Task statement:
The required output is the exact run of lines below that opens at the line with "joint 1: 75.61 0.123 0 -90" and closes at the line with "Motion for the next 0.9".

Material provided:
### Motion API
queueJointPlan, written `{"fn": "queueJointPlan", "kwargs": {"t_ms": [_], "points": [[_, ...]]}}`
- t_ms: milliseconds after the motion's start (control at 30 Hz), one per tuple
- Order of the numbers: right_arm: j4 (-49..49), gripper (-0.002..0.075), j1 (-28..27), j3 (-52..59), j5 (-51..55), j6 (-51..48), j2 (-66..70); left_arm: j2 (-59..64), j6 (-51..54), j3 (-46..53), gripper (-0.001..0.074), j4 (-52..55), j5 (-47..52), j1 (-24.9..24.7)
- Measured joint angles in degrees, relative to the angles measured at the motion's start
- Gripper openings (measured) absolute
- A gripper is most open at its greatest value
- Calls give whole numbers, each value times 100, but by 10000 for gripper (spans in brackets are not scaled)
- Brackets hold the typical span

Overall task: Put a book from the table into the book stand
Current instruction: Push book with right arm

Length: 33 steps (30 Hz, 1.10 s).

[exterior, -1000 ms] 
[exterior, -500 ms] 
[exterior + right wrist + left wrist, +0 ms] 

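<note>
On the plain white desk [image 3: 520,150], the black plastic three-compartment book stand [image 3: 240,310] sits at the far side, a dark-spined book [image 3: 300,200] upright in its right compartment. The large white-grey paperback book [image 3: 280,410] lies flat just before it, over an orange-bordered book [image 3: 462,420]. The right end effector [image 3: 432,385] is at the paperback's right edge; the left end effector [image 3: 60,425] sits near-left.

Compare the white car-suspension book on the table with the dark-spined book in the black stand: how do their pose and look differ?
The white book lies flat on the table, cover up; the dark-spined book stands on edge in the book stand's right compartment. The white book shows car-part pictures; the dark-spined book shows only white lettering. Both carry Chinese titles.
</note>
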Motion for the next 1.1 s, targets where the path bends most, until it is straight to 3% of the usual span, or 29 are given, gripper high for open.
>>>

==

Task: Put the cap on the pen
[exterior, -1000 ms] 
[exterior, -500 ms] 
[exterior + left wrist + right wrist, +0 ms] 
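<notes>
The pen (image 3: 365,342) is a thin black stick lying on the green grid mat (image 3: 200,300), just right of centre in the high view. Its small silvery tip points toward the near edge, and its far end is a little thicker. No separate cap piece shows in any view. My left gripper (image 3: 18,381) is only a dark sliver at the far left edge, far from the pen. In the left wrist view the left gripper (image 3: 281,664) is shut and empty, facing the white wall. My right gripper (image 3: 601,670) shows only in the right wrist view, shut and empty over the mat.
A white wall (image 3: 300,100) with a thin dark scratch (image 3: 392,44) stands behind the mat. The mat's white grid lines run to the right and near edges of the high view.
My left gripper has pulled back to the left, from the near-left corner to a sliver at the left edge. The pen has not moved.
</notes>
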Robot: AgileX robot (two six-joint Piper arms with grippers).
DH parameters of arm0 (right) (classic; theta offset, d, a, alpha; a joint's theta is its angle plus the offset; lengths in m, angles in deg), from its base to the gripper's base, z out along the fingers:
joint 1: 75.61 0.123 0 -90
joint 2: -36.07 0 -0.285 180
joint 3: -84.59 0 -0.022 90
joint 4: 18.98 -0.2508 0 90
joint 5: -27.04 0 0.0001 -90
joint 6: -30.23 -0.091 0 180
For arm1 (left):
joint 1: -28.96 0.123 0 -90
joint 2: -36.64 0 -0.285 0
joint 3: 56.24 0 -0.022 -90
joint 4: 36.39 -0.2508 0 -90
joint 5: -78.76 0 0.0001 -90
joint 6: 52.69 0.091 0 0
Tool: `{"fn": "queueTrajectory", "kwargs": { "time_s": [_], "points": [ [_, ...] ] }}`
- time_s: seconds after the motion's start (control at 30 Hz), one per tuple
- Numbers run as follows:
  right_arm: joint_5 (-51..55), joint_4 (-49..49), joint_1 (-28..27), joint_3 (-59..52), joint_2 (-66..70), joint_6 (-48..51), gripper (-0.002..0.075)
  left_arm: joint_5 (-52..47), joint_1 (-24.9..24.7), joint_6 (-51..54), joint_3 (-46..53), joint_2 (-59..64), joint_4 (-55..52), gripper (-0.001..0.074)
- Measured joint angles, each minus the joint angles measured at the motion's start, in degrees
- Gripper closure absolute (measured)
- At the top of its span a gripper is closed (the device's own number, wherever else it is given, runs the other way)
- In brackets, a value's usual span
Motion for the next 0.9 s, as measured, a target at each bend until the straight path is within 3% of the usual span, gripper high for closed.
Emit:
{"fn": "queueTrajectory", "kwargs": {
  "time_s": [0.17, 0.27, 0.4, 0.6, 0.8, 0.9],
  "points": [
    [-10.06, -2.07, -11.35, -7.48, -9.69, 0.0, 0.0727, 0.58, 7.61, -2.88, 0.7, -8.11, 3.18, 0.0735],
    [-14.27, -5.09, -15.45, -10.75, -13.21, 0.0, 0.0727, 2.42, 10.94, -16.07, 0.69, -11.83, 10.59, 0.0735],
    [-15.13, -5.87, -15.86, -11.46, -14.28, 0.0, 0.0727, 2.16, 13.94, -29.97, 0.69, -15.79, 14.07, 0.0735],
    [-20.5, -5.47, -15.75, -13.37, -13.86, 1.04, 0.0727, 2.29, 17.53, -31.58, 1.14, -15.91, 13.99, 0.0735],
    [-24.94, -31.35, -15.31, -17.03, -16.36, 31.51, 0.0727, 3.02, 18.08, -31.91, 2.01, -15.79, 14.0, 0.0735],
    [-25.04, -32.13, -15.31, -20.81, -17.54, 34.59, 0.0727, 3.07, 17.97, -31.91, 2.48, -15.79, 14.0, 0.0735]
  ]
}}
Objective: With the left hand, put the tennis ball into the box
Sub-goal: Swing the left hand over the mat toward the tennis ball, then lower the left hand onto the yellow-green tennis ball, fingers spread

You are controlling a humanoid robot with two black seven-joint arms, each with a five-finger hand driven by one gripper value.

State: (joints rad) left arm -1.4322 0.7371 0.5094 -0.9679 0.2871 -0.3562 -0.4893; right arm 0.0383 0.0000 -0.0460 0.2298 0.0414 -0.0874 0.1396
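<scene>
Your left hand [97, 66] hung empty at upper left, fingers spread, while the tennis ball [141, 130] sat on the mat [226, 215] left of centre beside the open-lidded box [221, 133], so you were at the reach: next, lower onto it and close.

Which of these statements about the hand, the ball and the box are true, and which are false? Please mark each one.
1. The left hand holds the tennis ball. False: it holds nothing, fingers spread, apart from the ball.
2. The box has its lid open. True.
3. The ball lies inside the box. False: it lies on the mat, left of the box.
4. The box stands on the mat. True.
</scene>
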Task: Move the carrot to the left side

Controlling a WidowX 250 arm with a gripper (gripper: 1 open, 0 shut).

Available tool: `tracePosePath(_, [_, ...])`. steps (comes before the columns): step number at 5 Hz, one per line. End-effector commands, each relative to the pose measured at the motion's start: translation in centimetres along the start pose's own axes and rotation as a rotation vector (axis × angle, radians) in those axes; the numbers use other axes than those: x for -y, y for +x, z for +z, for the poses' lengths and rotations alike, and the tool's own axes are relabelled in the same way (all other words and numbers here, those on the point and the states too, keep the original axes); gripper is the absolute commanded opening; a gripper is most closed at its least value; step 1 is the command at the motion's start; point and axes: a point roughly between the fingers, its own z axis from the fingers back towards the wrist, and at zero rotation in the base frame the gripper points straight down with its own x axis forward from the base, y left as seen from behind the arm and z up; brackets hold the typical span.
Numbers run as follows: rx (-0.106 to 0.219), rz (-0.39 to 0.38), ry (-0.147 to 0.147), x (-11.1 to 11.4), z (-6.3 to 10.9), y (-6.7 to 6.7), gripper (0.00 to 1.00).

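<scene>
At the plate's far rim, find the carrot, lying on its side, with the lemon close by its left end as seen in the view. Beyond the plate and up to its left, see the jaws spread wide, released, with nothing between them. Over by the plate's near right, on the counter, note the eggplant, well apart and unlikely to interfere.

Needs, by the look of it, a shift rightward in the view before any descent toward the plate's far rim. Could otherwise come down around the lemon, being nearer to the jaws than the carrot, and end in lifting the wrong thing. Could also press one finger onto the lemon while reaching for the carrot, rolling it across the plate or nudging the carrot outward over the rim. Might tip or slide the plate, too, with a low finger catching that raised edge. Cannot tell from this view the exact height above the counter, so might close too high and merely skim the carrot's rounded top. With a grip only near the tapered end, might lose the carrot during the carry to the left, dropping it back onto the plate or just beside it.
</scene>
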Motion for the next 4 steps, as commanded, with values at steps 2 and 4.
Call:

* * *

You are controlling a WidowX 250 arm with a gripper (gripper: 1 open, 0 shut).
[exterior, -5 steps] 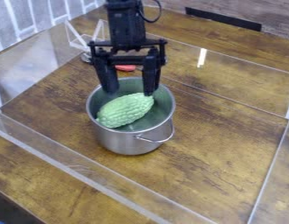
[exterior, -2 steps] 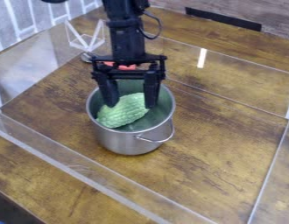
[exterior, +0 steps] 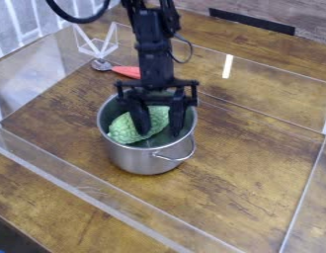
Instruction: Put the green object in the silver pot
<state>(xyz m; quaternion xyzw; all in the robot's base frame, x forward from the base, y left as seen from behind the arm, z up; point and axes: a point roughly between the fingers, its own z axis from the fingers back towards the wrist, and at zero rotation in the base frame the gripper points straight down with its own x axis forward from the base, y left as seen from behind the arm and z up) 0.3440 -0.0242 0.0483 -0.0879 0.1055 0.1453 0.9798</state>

Answer:
joint 1: 75.61 0.123 0 -90
joint 2: -36.07 0 -0.285 180
joint 3: -84.59 0 -0.022 90
joint 4: 18.98 -0.2508 0 90
joint 5: -27.04 0 0.0001 -90
joint 6: -30.23 -0.091 0 180
For arm1 (left):
joint 1: -28.96 0.123 0 -90
joint 2: -36.64 0 -0.285 0
joint 3: 56.24 0 -0.022 -90
joint 4: 36.39 -0.2508 0 -90
joint 5: -78.76 0 0.0001 -90
joint 6: 52.69 0.091 0 0
Tool: `{"fn": "queueTrajectory", "kwargs": { "time_s": [_], "points": [ [_, ...] ] }}`
- time_s: seconds after the motion's start (control at 30 Hz), one per tuple
- Numbers run as follows:
  right_arm: joint_5 (-51..55), joint_4 (-49..49), joint_1 (-28..27), joint_3 (-59..52), joint_2 (-66..70), joint_6 (-48..51), gripper (-0.002..0.075)
  left_arm: joint_5 (-52..47), joint_1 (-24.9..24.7), joint_6 (-51..54), joint_3 (-46..53), joint_2 (-59..64), joint_4 (-55..52), gripper (-0.001..0.074)
- Measured joint angles, each minus the joint angles measured at the motion's start, in degrees
- Gripper closure absolute (measured)
- At the top of its span a gripper is closed (the device's own number, wherever else it is given, runs the other way)
- In brackets, a value's usual span
Motion for the next 0.9 s, as measured, a target at each bend until the straight path is within 3% of the usual span, gripper high for closed.

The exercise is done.